DIRECTIONS FOR THIS TASK:
Could you repeat every record exactly as it appears?

PROVIDED DATA:
• • • • • • •

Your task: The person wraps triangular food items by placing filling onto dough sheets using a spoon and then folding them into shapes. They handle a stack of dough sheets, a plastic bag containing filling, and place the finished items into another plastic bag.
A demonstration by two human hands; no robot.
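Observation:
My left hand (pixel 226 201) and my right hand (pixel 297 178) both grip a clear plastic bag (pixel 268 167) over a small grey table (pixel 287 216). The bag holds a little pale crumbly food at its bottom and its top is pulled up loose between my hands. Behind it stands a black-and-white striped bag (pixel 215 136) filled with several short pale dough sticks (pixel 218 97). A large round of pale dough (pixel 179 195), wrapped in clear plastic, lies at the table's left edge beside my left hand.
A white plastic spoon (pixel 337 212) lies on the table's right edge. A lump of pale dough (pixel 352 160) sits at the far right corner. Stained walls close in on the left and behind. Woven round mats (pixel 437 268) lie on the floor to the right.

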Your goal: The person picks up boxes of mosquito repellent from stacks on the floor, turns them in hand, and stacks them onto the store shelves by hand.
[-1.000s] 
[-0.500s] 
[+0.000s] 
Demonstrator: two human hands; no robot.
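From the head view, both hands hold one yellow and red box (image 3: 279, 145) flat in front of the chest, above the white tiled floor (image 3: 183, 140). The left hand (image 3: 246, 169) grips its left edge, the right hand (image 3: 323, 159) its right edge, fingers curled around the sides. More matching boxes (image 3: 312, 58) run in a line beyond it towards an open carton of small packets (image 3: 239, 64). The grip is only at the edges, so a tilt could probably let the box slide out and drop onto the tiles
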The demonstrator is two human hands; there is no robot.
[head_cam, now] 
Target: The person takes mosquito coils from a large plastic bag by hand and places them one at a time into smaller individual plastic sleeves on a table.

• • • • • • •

EXERCISE RESPONSE:
Your task: The person wraps triangular food items by placing filling onto dough sheets using a spoon and then folding them into shapes. They handle a stack of dough sheets, a plastic bag containing filling, and place the finished items into another plastic bag.
A demonstration by two human hands; no robot.
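Observation:
My left hand (pixel 226 201) and my right hand (pixel 297 178) both grip a clear plastic bag (pixel 268 167) over a small grey table (pixel 287 216). The bag holds a little pale crumbly food at its bottom and its top is pulled up loose between my hands. Behind it stands a black-and-white striped bag (pixel 215 136) filled with several short pale dough sticks (pixel 218 97). A large round of pale dough (pixel 179 195), wrapped in clear plastic, lies at the table's left edge beside my left hand.
A white plastic spoon (pixel 337 212) lies on the table's right edge. A lump of pale dough (pixel 352 160) sits at the far right corner. Stained walls close in on the left and behind. Woven round mats (pixel 437 268) lie on the floor to the right.
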
Your goal: The person picks up boxes of mosquito repellent from stacks on the floor, turns them in hand, and stacks them onto the store shelves by hand.
[-1.000s] 
[-0.500s] 
[+0.000s] 
Demonstrator: two human hands; no robot.
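From the head view, both hands hold one yellow and red box (image 3: 279, 145) flat in front of the chest, above the white tiled floor (image 3: 183, 140). The left hand (image 3: 246, 169) grips its left edge, the right hand (image 3: 323, 159) its right edge, fingers curled around the sides. More matching boxes (image 3: 312, 58) run in a line beyond it towards an open carton of small packets (image 3: 239, 64). The grip is only at the edges, so a tilt could probably let the box slide out and drop onto the tiles
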The demonstrator is two human hands; there is no robot.
[head_cam, now] 
Target: The person takes mosquito coils from a large plastic bag by hand and places them one at a time into smaller individual plastic sleeves on a table.

Nothing more remains in this exercise.